Effective November, the title will become a monthly. Twenty-eight staffers, mostly in editorial, will be laid off out of a total workforce of about 170. Its last issue as a twice-monthly will be dated Oct. 15.

In a classic bit of new-economy bad timing, Red Herring changed its frequency to go twice-monthly last fall, just as the Net-related advertising boom softened.

'No real surprise'
"This should really be no surprise," said Julian Lowin, Red Herring's publisher. "We've been talking to some advertisers about" a frequency change "for a couple of months."

Mr. Lowin also said that when he was discussing taking the reins at Red Herring late last spring, there were already talks about potential frequency changes. As many as three special themed issues may be published in 2002 as well.

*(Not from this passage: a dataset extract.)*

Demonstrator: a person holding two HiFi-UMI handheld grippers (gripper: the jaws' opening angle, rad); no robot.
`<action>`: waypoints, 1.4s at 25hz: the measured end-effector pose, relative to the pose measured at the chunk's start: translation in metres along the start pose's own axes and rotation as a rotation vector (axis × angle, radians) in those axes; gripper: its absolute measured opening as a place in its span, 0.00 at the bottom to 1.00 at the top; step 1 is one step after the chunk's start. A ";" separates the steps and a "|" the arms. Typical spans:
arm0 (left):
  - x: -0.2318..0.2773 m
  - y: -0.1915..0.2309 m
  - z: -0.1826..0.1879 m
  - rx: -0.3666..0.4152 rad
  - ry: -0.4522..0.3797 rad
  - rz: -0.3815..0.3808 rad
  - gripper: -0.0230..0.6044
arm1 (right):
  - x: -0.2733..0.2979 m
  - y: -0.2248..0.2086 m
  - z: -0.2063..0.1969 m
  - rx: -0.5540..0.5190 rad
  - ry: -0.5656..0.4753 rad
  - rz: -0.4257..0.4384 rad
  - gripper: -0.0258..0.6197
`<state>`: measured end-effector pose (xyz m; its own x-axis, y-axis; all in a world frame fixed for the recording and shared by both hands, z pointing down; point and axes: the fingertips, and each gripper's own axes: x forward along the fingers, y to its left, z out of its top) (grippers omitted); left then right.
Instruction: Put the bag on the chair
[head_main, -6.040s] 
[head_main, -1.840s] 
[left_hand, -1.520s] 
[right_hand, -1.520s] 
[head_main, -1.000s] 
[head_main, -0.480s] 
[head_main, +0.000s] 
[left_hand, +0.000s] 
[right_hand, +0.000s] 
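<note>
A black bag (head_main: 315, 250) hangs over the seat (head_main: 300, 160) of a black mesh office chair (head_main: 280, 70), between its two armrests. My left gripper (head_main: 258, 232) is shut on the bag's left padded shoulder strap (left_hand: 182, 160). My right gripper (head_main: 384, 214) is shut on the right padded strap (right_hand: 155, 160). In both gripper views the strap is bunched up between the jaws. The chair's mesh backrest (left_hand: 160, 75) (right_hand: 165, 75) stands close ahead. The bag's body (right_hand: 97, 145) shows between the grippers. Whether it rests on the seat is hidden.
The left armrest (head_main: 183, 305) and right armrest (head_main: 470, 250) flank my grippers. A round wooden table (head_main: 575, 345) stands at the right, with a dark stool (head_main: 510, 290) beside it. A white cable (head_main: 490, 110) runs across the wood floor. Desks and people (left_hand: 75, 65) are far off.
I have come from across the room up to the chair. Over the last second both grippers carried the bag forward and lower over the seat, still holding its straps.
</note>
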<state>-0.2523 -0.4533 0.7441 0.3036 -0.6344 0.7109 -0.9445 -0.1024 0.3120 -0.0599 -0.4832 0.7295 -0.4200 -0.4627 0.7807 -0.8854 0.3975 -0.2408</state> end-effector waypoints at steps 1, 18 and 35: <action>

Twice this year San Francisco-based Red Herring scrapped a planned fortnightly issue. While the title has been brutalized by the tech downturn, circulation demand has been strong. For the first half of 2001, its circulation shot up 44.5% to 352,243, despite a sharp 51.2% drop in newsstand sales.

Red Herring went through a round of layoffs in May, after having gone through two in October and December of 2000. In April the title scored $15 million in new funding.

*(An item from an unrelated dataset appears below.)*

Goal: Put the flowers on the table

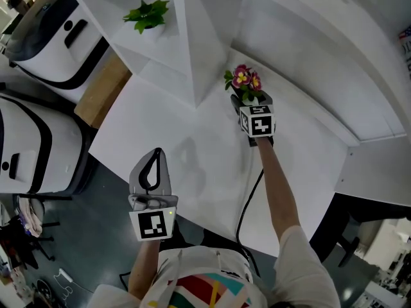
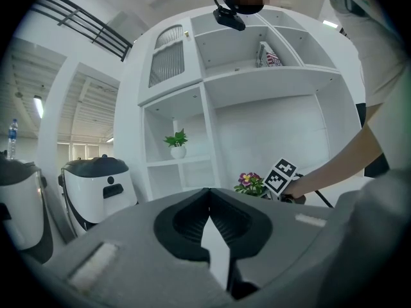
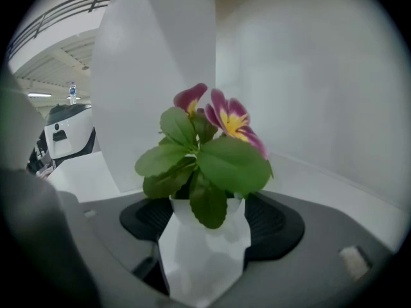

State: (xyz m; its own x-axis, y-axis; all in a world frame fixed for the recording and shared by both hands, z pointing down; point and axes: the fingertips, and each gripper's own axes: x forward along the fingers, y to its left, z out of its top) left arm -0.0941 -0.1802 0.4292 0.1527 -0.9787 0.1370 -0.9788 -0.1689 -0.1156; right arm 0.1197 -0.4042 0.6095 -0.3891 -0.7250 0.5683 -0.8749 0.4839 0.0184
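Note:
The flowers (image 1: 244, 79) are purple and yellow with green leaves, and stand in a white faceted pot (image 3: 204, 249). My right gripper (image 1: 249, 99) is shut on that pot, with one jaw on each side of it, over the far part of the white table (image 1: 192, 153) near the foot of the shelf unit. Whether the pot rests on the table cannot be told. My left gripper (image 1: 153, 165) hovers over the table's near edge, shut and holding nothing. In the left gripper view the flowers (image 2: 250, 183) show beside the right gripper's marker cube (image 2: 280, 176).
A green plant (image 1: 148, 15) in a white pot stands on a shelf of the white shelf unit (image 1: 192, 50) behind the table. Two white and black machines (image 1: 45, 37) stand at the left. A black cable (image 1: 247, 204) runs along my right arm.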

Mr. Lowin deflected questions about Red Herring's financial status to CEO Hilary Schneider, who in a statement through a spokeswoman said, "Red Herring continues to be a strong performer in the business publication category. We are always looking for strategic opportunities that allow us the flexibility to invest in various areas of the business."

'Yo Team'
In a note to the staff that started with the jaunty salutation "Yo Team," Ms. Schneider said that "advertising continues to rebound from the low levels of the early summer" -- a notion Mr. Lowin also played up, while conceding that Red Herring's ad page drop of 53% through July was unlikely to significantly change by the end of the year.

Ms. Schneider's internal e-mail made no mention of staff cuts.

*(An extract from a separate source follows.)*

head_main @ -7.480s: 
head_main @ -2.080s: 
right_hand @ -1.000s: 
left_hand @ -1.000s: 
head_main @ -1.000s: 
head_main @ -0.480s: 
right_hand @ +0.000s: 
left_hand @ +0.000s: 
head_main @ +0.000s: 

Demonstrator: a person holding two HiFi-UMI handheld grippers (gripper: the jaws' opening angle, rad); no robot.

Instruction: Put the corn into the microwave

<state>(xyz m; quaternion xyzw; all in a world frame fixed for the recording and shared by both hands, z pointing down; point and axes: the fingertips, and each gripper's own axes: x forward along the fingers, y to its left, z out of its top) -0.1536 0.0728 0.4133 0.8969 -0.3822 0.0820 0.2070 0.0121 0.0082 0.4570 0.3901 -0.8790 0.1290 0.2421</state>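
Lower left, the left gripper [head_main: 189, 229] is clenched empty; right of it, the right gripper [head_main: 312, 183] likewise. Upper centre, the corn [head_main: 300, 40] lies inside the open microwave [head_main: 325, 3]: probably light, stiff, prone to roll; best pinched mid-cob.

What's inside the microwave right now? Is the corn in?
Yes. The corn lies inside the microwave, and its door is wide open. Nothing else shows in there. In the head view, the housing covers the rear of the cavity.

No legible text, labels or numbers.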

The shutdown of The Industry Standard last month pointed not only to the dearth of ads targeting new economy types, but simply a slowdown of news as the entire sector stalled -- which makes Red Herring's frequency change a good idea in one media buyer's eyes.

"From an advertisers' perspective," said Charles Valan, vice president of strategic print services at Universal McAnn, New York, "I'd rather see a magazine deliver a whole on a monthly basis than half on a [twice-monthly] basis."

In early fall, Red Herring will begin a new trade campaign in conjunction with McAnn-Erickson, San Francisco, based around the tagline "Business Moving Forward."